Implicit casting in dataframe concatenation

Polars dataframes have an associated schema, a piece of metadata that describes the columns and their types:

import polars as pl

close_family = pl.DataFrame(
    {
        "name": ["John", "Anne"],
        "age": [27, 35],
    }
)

print(close_family.schema)
## Schema({'name': String, 'age': Int64})

By default, Polars uses the type pl.Int64 when a column contains integers. However, since ages don't tend to get very big, and because they're never negative, it's enough to use the data type pl.UInt8:

extended_family = pl.DataFrame(
    {
        "name": ["Rob", "Jessica"],
        "age": [47, 28],
    },
    schema_overrides={
        "age": pl.UInt8,
    },
)

print(extended_family.schema)
## Schema({'name': String, 'age': UInt8})

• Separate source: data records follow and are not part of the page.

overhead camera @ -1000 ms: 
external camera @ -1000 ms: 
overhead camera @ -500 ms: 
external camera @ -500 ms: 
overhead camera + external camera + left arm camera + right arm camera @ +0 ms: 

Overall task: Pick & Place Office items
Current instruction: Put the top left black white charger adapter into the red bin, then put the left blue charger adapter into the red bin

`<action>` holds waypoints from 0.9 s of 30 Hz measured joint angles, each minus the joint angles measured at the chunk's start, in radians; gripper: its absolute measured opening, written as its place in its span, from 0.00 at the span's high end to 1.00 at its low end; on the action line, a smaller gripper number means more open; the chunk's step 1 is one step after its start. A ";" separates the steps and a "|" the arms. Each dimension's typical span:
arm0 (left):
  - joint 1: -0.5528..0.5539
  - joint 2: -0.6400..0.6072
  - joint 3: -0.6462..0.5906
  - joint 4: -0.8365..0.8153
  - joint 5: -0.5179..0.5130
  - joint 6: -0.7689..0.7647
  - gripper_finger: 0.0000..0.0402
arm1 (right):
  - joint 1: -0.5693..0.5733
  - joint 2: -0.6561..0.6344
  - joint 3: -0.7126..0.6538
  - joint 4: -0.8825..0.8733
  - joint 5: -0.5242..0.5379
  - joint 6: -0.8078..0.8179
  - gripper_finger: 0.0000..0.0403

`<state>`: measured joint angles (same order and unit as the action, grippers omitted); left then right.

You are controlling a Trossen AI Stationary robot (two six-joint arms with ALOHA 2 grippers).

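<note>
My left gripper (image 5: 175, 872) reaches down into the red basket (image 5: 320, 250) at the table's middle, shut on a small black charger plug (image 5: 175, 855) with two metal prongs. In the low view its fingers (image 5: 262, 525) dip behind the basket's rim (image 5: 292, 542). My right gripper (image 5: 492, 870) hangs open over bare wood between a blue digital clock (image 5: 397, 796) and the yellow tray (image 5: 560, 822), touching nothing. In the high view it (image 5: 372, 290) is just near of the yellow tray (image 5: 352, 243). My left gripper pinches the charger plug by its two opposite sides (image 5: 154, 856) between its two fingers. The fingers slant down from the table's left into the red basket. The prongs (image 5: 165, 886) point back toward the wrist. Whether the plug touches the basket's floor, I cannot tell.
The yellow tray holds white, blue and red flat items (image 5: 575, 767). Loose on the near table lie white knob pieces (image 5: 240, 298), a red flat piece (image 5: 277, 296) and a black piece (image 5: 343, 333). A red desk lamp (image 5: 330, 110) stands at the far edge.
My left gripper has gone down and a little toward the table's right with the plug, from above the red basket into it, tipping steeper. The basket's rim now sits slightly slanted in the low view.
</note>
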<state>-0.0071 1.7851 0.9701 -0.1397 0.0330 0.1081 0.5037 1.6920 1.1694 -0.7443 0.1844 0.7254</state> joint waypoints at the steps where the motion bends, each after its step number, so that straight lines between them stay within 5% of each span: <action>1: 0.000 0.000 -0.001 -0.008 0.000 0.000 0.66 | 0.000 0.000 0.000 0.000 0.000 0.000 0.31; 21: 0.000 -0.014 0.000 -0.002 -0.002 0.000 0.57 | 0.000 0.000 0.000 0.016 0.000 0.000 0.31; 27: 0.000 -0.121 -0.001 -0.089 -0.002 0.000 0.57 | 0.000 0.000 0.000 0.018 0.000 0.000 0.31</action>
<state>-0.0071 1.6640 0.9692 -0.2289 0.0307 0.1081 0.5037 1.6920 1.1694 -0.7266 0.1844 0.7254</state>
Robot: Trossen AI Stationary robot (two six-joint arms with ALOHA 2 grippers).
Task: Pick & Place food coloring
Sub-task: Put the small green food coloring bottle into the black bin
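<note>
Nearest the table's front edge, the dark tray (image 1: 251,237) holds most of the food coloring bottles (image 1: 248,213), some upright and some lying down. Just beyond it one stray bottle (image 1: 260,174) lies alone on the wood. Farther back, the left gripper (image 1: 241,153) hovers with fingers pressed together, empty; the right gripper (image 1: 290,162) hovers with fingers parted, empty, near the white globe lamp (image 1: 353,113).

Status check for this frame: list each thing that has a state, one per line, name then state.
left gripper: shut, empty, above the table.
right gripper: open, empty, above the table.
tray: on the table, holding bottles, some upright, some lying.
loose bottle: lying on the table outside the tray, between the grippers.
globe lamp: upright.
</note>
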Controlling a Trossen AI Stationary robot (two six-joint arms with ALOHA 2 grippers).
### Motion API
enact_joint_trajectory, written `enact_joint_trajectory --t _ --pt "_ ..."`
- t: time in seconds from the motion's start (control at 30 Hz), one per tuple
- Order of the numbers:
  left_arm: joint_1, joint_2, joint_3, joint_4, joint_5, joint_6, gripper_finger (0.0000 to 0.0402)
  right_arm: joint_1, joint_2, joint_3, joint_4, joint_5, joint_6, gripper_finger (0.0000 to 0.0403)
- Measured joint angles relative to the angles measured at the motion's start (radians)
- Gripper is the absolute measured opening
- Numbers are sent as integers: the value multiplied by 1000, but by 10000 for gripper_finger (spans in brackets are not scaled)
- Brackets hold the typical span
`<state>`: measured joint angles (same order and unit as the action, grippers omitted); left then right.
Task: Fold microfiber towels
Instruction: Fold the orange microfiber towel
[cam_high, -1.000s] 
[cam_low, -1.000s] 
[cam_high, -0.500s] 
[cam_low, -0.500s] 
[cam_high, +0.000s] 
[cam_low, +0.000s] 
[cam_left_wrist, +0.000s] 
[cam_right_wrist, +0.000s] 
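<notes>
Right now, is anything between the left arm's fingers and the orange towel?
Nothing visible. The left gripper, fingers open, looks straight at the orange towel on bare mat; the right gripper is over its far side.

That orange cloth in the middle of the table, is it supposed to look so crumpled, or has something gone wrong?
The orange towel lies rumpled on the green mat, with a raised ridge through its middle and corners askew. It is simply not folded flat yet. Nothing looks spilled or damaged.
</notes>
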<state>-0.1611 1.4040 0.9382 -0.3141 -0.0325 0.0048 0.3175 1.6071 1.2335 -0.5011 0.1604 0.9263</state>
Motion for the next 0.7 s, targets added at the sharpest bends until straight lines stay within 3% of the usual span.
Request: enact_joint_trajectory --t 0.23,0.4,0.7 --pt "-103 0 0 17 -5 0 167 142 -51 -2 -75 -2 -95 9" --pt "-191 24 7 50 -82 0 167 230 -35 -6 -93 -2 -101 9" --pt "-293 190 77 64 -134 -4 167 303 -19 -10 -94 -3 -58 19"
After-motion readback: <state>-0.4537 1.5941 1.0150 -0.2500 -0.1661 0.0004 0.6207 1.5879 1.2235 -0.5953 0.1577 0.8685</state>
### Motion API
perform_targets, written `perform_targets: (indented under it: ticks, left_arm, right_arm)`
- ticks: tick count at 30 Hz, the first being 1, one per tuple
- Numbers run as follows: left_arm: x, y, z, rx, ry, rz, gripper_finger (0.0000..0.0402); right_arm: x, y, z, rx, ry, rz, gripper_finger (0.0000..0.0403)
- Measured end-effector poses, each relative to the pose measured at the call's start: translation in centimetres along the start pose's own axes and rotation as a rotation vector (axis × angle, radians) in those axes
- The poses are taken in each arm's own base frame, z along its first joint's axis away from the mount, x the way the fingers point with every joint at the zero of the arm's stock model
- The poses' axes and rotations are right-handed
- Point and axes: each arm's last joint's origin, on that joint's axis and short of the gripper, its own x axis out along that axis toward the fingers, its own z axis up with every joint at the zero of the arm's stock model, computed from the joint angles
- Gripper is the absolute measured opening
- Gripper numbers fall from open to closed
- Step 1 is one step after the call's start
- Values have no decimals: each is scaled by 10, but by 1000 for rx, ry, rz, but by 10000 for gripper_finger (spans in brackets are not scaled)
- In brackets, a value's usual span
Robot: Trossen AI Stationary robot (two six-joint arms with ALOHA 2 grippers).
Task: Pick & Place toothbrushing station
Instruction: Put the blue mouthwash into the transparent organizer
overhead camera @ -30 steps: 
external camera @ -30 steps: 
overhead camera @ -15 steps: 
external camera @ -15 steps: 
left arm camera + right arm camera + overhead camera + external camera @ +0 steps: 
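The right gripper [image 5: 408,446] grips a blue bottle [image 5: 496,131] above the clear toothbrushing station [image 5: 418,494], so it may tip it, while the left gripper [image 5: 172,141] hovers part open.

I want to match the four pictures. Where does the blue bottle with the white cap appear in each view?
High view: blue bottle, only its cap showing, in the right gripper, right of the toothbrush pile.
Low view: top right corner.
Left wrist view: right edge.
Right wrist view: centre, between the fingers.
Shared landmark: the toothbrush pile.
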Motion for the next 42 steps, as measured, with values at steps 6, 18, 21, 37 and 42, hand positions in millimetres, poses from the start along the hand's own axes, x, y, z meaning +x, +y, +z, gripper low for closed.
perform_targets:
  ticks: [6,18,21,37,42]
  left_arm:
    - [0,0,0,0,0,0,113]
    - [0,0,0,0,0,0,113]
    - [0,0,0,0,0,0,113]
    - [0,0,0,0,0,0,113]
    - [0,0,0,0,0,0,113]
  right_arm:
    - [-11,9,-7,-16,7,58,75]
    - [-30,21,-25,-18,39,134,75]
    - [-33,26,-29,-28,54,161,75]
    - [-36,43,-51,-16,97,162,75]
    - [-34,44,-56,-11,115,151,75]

Now, if I try to use pl.concat to concatenate these two vertically, Polars complains because the columns age in both dataframes have different types:

pl.concat([close_family, extended_family], how="vertical")
polars.exceptions.SchemaError: type UInt8 is incompatible with expected type Int64

Polars is very strict about data types (and rightfully so) and that is why it complains. In many situations, you can ask Polars to be more lenient by specifying strict=False but pl.concat does not support this argument. Instead, today I learned that it supports how="relaxed"1:

pl.concat([close_family, extended_family], how="vertical_relaxed")
shape: (4, 2)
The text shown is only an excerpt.